F. Lepanthes lucifer (flower frontal view).
Photographs by Marco F. Monteros (A, B and E from the holotype MFM 201, QCNE), and Luis E. Baquero (C, D and F).
A. Habit.
B. Flower.
C. Dissected perianth.
D. Petal.
E1. Lateral view of lip and ovary.
E2. Frontal view and lip column.
F1. Lip in expanded position, adaxial view.
F2. Lip in expanded position, abaxial view.
Drawn by Luis E. Baquero from the plant that served as the holotype (MFM 201, QCNE).
Paratype
Ecuador. Carchi: Reserva Dracula, 2043 m, 21 October 2018, Marco Monteros MFM202 (paratype: QCNE-Spirit).
Phenology
This species has always been observed blooming at its habitat, in different months. A plant is cultured at the Quito Botanical Garden but it seems to need higher moisture for the leaves to develop in optimal condition, and no flowers have appeared since the plant was taken to Quito.
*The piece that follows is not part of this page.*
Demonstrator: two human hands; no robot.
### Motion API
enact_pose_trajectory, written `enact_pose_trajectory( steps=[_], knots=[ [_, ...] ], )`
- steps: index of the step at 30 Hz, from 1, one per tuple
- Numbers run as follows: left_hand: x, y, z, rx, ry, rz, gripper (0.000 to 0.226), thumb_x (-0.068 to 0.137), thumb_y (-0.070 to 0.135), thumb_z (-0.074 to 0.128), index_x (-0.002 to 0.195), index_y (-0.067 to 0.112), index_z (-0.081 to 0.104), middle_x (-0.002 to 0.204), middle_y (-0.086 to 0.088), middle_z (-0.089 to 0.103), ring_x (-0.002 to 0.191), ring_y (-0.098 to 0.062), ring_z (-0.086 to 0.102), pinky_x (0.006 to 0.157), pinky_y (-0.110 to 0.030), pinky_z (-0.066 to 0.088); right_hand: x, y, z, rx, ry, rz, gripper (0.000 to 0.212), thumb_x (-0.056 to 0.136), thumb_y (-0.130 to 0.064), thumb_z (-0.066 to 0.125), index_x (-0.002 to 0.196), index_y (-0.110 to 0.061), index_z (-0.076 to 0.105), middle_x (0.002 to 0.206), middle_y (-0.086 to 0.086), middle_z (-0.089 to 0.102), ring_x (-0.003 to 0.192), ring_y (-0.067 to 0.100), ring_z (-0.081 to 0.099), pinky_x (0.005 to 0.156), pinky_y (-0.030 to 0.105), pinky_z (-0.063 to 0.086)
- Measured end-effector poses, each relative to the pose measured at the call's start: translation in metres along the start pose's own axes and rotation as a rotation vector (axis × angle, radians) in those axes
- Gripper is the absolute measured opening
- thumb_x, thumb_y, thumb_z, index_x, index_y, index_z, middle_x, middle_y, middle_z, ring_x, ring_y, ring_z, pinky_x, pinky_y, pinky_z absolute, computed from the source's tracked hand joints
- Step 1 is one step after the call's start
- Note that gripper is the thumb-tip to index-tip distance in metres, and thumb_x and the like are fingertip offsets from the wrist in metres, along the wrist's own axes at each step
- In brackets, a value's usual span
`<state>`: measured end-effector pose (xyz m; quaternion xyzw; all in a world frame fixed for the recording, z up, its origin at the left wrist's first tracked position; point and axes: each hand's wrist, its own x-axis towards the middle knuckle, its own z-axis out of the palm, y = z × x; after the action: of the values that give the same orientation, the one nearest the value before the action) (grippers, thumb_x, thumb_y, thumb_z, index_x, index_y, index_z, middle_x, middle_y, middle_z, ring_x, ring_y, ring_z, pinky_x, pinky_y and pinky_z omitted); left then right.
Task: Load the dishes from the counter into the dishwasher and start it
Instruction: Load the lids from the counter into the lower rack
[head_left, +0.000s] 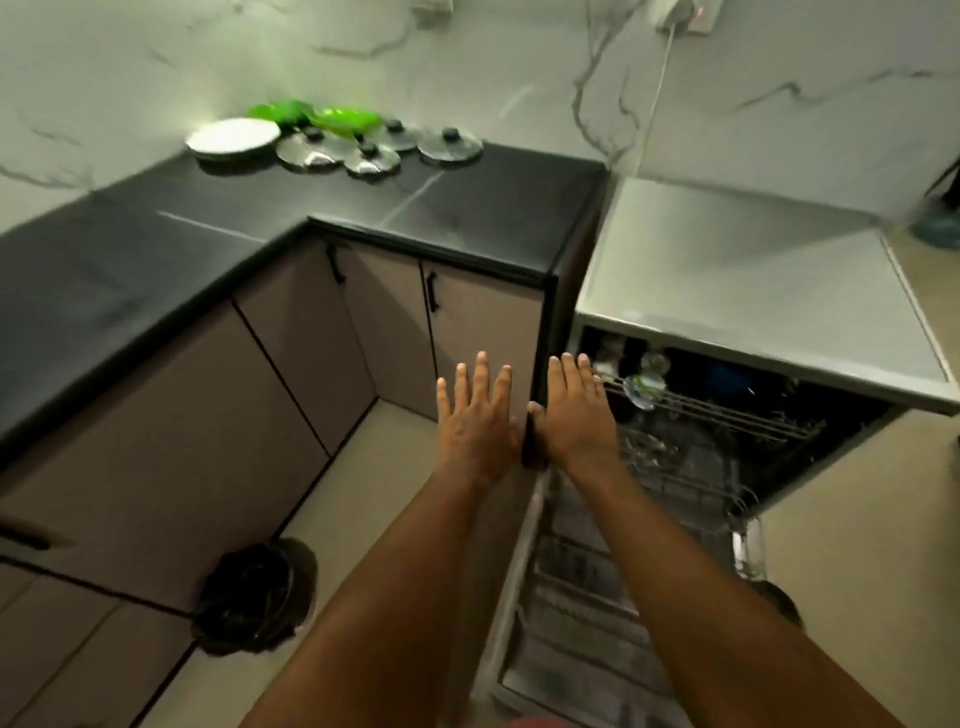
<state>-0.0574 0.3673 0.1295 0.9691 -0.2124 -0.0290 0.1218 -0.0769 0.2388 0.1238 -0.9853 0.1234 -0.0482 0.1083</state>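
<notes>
Black counter (156, 249) w/ lids (311, 150); L grip (475, 421), R grip (574, 415) splayed flat by dishwasher (753, 280).

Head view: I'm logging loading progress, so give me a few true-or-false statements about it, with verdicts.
1. The left hand and right hand are both empty, fingers straight. True.
2. The dishwasher door is closed. False: the dishwasher door hangs open, racks showing.
3. The white plate lies on the black counter beside the lids. True.
4. The bin stands on the counter. False: the bin stands on the floor.
</notes>
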Motion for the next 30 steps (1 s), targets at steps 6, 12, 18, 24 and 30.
enact_pose_trajectory(
  steps=[6,12,18,24,30],
  knots=[
    [0.015,-0.113,-0.063,0.075,0.118,-0.007,0.069,0.101,0.034,0.038,0.159,0.021,0.002,0.166,-0.010,-0.010,0.152,-0.033,-0.009,0.122,-0.054,-0.003,0.040,-0.120,-0.007,0.009,0.119,-0.086,0.069,0.100,-0.037,0.043,0.154,-0.007,0.014,0.162,0.013,0.012,0.150,0.026,0.002,0.121,0.039,0.006],
    [0.026,-0.202,-0.104,0.115,0.158,-0.048,0.070,0.102,0.035,0.038,0.159,0.022,0.000,0.166,-0.009,-0.012,0.152,-0.032,-0.011,0.122,-0.054,-0.004,0.072,-0.207,-0.008,0.008,0.169,-0.158,0.070,0.099,-0.037,0.046,0.155,-0.009,0.014,0.162,0.010,0.012,0.151,0.024,0.000,0.121,0.038,0.005],
    [0.047,-0.257,-0.126,0.108,0.192,-0.091,0.071,0.102,0.035,0.039,0.159,0.023,0.000,0.165,-0.010,-0.012,0.152,-0.032,-0.010,0.122,-0.054,-0.003,0.112,-0.257,-0.004,-0.012,0.179,-0.232,0.071,0.099,-0.037,0.047,0.155,-0.009,0.013,0.163,0.009,0.011,0.151,0.023,0.000,0.123,0.039,0.007],
    [0.077,-0.315,-0.135,0.120,0.175,-0.141,0.071,0.102,0.035,0.040,0.159,0.024,0.000,0.165,-0.009,-0.014,0.152,-0.032,-0.012,0.121,-0.053,-0.007,0.167,-0.306,0.013,0.009,0.170,-0.280,0.071,0.099,-0.038,0.046,0.155,-0.010,0.012,0.163,0.009,0.010,0.151,0.023,-0.001,0.123,0.039,0.006],
    [0.133,-0.361,-0.134,0.112,0.158,-0.204,0.071,0.101,0.034,0.043,0.159,0.025,0.004,0.166,-0.008,-0.011,0.152,-0.031,-0.009,0.122,-0.052,-0.005,0.230,-0.333,0.039,-0.014,0.099,-0.327,0.072,0.100,-0.040,0.043,0.156,-0.010,0.008,0.163,0.009,0.005,0.150,0.022,-0.004,0.123,0.038,0.004]
  ],
)
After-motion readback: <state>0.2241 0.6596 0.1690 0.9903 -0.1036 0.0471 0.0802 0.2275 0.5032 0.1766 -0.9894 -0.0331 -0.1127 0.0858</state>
Lepanthes tulcanensis is a member of subgenus Marsipanthes considering the dorsal sepal with seven veins and lateral sepals with more than four veins-eight in total-, thick and fleshy petals, the bilobed lip without blades, the shallowly cupped flowers and the inflorescence with a long peduncle and congested raceme which rests at the adaxial side of the leaf. This species is, perhaps, the most atypical species of the subgenus Marsipanthes since it has much larger plants (close to 40 cm, including the leaf) and bigger leaves (with a long acuminate apex) than any other member of the subgenus. From a distance, L. tulcanensis resembles L. rhodopylla Schltr. due to the large plants with dark, reticulated, acuminate leaves. Nevertheless, the flowers are completely different not only from L. rhodopylla but from any other species in the genus, based on the inflorescence which is born at the adaxial side of the leaf, the dorsal sepal with 5 veins, and 8-veined synsepal, the bilobed lip without blades, the shallowly cupped flowers and the fleshy petals (Fig. 1 - - 4).
Conservation status
Two healthy populations have been found over the years near the location where it was initially discovered in Carchi province in north- west Ecuador. Nevertheless, a few plants have perished since the first population was discovered in September of 2018. These plants apparently died due to the harsh summer of 2019. Another threat for the populations of this species and the species itself (as far as we know about it) is that the area where all the populations of this species are known from is now affected by mining activity. We suggest to place it under the IUCN category “Critically Endangered - CR”, under criteria B1, considering an extent of occurrence of less than 100 square km with only two known locations (a) and a continued decline observed (b) since the species is strongly affected by mining activity and, it might perish in the next years if mining activity is not controlled.